**Exercise instructions**
Take the line that contains "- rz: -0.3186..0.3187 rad" and each one after it through the last line below, and retype them exactly. Leave out the pictures.

========

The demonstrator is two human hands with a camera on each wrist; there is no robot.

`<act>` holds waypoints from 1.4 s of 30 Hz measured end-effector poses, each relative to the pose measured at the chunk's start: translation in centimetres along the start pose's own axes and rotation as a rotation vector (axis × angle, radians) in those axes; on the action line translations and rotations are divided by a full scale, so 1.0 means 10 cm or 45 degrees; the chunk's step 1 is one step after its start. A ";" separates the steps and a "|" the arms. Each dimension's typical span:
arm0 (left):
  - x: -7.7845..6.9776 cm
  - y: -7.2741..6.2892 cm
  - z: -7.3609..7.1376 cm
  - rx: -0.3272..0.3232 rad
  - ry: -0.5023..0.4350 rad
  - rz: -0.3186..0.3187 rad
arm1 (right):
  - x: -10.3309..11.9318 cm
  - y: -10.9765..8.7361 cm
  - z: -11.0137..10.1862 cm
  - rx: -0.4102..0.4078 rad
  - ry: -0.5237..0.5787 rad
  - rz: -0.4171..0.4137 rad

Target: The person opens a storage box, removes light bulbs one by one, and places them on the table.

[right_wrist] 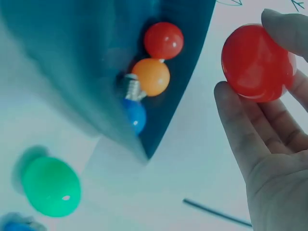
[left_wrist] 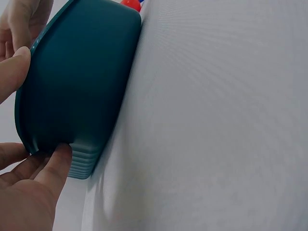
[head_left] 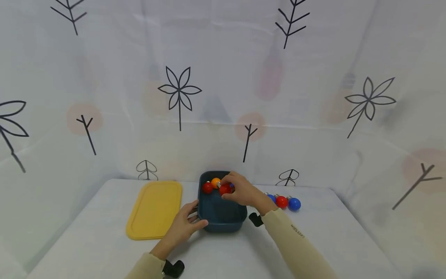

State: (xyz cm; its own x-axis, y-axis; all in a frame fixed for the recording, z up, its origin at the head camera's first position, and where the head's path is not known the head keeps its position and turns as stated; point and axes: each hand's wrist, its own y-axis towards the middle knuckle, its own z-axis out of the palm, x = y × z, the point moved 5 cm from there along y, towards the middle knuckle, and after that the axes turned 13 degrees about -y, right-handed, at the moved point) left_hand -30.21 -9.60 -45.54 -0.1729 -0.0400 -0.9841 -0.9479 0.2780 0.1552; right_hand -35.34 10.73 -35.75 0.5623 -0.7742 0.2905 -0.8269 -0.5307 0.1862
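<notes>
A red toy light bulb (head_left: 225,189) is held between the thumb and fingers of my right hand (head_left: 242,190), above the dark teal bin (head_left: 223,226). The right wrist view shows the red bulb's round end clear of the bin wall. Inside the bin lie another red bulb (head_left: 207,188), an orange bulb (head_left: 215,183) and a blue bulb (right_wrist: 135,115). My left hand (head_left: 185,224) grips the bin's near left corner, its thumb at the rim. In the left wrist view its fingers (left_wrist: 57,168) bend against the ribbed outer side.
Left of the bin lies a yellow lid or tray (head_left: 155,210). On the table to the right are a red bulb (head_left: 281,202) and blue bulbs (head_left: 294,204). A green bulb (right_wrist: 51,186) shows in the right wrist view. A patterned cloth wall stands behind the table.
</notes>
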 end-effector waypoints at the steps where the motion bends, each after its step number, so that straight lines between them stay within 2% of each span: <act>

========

**Solution to this task**
  - rz: -0.3186..0.3187 rad
arm1 (right):
  - x: -10.3309..11.9318 cm
  - y: -10.9765..8.7361 cm
  - z: -11.0137..10.1862 cm
  - rx: -0.4102..0.4078 rad
  - ry: -0.5237..0.5787 rad
  - rz: -0.4171..0.4137 rad

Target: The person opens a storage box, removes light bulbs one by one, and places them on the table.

[right_wrist] 
[left_wrist] 
[head_left] 

State: (xyz cm; its own x-axis, y-axis; all in a frame fixed for the recording, z up, its origin at the head camera's first position, and where the head's path is not known the head keeps its position and turns as stated; point and axes: each hand's wrist, its own y-axis towards the middle knuckle, its own z-axis out of the palm, x = y × z, the point moved 5 cm from there along y, towards the middle knuckle, and after that the axes turned 13 degrees about -y, right-handed, at the moved point) left_hand -30.21 -9.60 -45.54 -0.1729 -0.0400 -0.9841 -0.9479 0.2780 0.1552; right_hand -35.34 10.73 -35.75 0.5623 -0.7742 0.2905 -0.8269 -0.5307 0.1862
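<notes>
A red toy light bulb (head_left: 225,189) is held between the thumb and fingers of my right hand (head_left: 242,190), above the dark teal bin (head_left: 223,226). The right wrist view shows the red bulb's round end clear of the bin wall. Inside the bin lie another red bulb (head_left: 207,188), an orange bulb (head_left: 215,183) and a blue bulb (right_wrist: 135,115). My left hand (head_left: 185,224) grips the bin's near left corner, its thumb at the rim. In the left wrist view its fingers (left_wrist: 57,168) bend against the ribbed outer side.
Left of the bin lies a yellow lid or tray (head_left: 155,210). On the table to the right are a red bulb (head_left: 281,202) and blue bulbs (head_left: 294,204). A green bulb (right_wrist: 51,186) shows in the right wrist view. A patterned cloth wall stands behind the table.
</notes>
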 end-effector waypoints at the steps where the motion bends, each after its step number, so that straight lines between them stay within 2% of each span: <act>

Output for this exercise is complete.